Bu haberlerde, MİT’in üç yıl önce bildirdiği bu suikast girişimi ile ilgili olarak polisin ne yaptığı, kimleri gözaltına aldığı gibi bilgiler yoktu. Bu soruya yanıt aranmadan, sadece MİT’in yazısı aktarılmış, hatta bazı gazetelerde bu suikast ihbarının ardından Başbakan Erdoğan’ın Antalya’ya dört gün boyunca bir tatil köyüne çekildiği senaryosu eklenmişti. Halbuki MİT yazısında “ham bilgilerin teyidi beklenmeksizin ulaştırıldığı” vurgulanıyordu.

Habercilik açısından daha vahim olan nokta ise “Başbakana suikast” iddiasını, İçişleri Bakanı Beşir Atalay’ın, haberi yayımlanmadan önce yalanlamış olmasıydı! Evet yalanlamıştı! Ergenekon davasında bu belgenin ortaya çıktığı 31 Ocak günü, Bakan Atalay da Polis Meslek Yüksek Okulları ile İl Emniyet Müdürlükleri’nde akıllı sınıfların kurulmasına ilişkin protokolün imza törenindeydi. Gazeteciler, suikast iddiasını da sordular; Bakan Atalay, şu yanıtı verdi:

“Doğrulanmış veya açıklanmış bir şey değil. Bizim çalışmamız içinde olan bir konu değil. Bunu spekülatif bir haber olarak görüyorum.”
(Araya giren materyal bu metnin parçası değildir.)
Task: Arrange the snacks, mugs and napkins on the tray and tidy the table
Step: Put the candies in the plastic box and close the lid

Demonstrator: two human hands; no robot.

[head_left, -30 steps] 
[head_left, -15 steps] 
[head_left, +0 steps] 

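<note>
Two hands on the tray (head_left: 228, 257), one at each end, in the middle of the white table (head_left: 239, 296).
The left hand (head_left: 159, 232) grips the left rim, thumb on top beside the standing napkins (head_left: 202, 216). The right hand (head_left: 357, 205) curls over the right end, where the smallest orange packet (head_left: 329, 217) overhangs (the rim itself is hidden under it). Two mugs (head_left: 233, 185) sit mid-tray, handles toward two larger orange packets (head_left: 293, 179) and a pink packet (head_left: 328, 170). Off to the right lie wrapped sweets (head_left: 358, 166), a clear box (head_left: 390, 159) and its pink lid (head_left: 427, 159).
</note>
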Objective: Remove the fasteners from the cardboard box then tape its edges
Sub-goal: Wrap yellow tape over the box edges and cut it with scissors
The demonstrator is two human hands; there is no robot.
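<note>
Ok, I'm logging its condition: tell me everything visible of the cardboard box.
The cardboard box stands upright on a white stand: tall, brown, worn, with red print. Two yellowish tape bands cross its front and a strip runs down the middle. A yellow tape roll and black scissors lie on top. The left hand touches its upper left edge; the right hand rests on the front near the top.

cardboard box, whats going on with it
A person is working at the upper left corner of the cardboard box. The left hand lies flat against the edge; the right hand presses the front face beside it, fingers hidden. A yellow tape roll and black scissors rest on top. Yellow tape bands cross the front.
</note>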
Aslında habercilik refleksi, Atalay’ın sözlerini gören Yazı İşleri’nin o haberi, “MİT’in Başbakana suikast ihbarı” formatından çıkarıp, “MİT’in doğrulanmayan suikast ihbarı” haline getirmesiydi. Ama maalesef Atalay’ın, o gün Anadolu Ajansı tarafından da haber yapılan bu sözleri, o gazetelerde haberlerin altına birkaç satır olarak eklenip geçiştirildi. Bakanın deyimiyle “spekülatif” haber, okurlara “gerçekmiş gibi” sunuldu.
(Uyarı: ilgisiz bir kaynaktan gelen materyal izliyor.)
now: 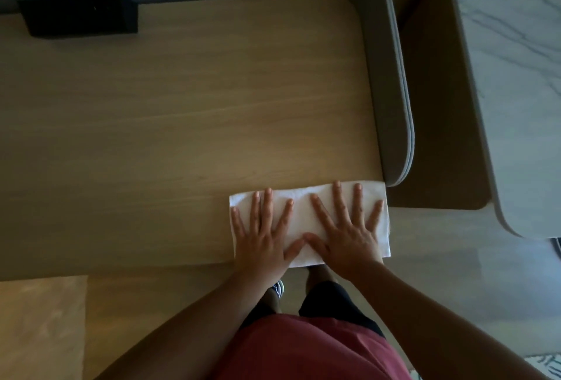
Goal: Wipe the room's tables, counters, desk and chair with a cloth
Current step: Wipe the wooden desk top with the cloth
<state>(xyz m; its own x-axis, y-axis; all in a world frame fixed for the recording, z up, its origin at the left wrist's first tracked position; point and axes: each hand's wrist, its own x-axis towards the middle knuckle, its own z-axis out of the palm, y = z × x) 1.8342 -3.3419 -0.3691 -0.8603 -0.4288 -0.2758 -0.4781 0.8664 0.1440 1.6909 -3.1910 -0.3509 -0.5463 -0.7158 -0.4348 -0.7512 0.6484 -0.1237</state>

Her şeye rağmen suikast haberi ertesi gün sorgulanıp, bir gün önceki bilgi açığı kapatılabilirdi. Bunu yapan tek gazete oldu, Radikal. Bu gazeteden Abdullah Kılıç, araştırmasının sonucunu, “MİT yazısındaki suikast hayal mahsulü çıktı” başlığıyla haberleştirdi. Kılıç, haberinde, “polisin suikast için tutulmuş ve caddeye bakan kısmında iki tuğlanın çıkarıldığı bir ev olmadığını tespit ettiğini” vurguladı. Kısacası, manşetleri süsleyen haber koca bir hiçti!
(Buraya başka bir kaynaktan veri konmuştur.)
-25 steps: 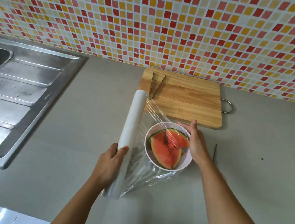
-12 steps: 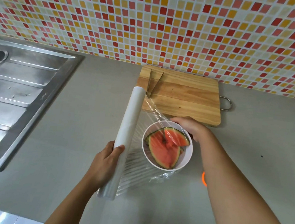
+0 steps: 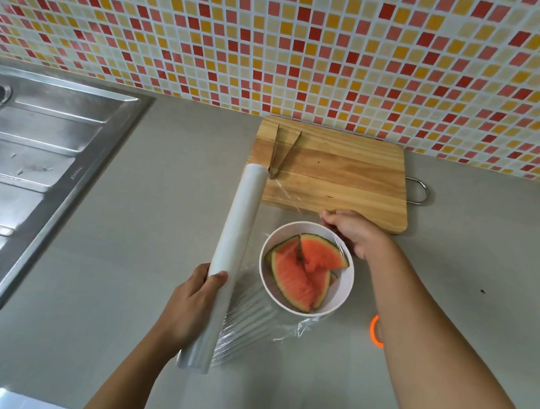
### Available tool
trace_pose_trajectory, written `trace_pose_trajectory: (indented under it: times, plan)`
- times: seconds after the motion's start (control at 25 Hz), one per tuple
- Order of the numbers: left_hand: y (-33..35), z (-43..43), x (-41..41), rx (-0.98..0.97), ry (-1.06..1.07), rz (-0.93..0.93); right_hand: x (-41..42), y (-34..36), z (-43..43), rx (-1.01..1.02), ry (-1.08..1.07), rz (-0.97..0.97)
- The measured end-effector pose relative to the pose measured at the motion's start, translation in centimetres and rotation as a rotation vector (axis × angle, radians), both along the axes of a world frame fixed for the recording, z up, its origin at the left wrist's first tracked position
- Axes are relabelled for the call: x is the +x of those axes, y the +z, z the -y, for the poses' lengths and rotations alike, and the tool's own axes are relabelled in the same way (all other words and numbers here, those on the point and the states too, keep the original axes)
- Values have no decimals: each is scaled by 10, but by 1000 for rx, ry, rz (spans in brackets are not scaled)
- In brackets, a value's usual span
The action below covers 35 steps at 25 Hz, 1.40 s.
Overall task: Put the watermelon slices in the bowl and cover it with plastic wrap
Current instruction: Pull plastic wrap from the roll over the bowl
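Note:
A white bowl (image 3: 343, 290) stands on the grey counter and holds several watermelon slices (image 3: 301, 271). A long roll of plastic wrap (image 3: 232, 254) lies to its left, raised at an angle. My left hand (image 3: 192, 310) grips the roll near its lower end. A clear sheet of wrap (image 3: 258, 324) stretches from the roll over the bowl. My right hand (image 3: 356, 234) is at the bowl's far right rim, fingers curled on the sheet's edge there.
A wooden cutting board (image 3: 342, 179) with metal tongs (image 3: 283, 152) lies just behind the bowl, against the tiled wall. A steel sink drainboard (image 3: 31, 163) fills the left. An orange object (image 3: 375, 330) peeks from under my right forearm.
My right hand moved from the bowl's right side to its far rim, pulling the sheet's edge there. The roll and my left hand stayed almost in place.

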State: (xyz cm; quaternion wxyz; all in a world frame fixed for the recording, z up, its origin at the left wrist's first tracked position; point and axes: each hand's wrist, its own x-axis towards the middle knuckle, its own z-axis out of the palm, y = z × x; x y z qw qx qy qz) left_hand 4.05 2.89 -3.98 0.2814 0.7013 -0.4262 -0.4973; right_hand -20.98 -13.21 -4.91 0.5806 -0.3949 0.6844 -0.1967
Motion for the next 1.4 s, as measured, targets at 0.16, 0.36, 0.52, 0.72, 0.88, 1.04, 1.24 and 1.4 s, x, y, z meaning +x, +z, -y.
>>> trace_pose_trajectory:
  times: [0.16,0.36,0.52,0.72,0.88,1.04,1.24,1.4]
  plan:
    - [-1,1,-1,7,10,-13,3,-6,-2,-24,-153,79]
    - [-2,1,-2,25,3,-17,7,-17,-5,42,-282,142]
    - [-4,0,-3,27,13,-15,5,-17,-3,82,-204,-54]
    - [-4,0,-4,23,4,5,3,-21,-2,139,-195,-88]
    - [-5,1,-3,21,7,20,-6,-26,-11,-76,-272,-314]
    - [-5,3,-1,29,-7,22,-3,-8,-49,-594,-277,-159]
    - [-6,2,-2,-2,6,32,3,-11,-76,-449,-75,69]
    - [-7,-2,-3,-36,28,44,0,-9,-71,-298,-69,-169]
Hürriyet de “Başbakana suikast” haberini, 1 Şubat günü Radikal, Akşam ve Cumhuriyet ile birlikte iç sayfalarda küçük gören gazeteler arasında yer almıştı. Haber, Hürriyet’te yerinde bir kararla “Gündem” sayfasında “Suikast bilgi notu Ergenekon dosyasında” başlığıyla ve yorumsuz verilmişti. Tabii bu haberde de Atalay’ın sözlerinin verilmemiş olması ve polis tarafının sorgulanmaması büyük eksiklikti.

Habercilik, kritik noktalarda gelir vicdana dayanır. Öyle durumlarda habercinin vicdanı, okura olan ve hiç bitmeyecek borcunu hatırlatır. Hatırlatmazsa, “gerçeğe karşı sorumluluk” işte böyle es geçilir…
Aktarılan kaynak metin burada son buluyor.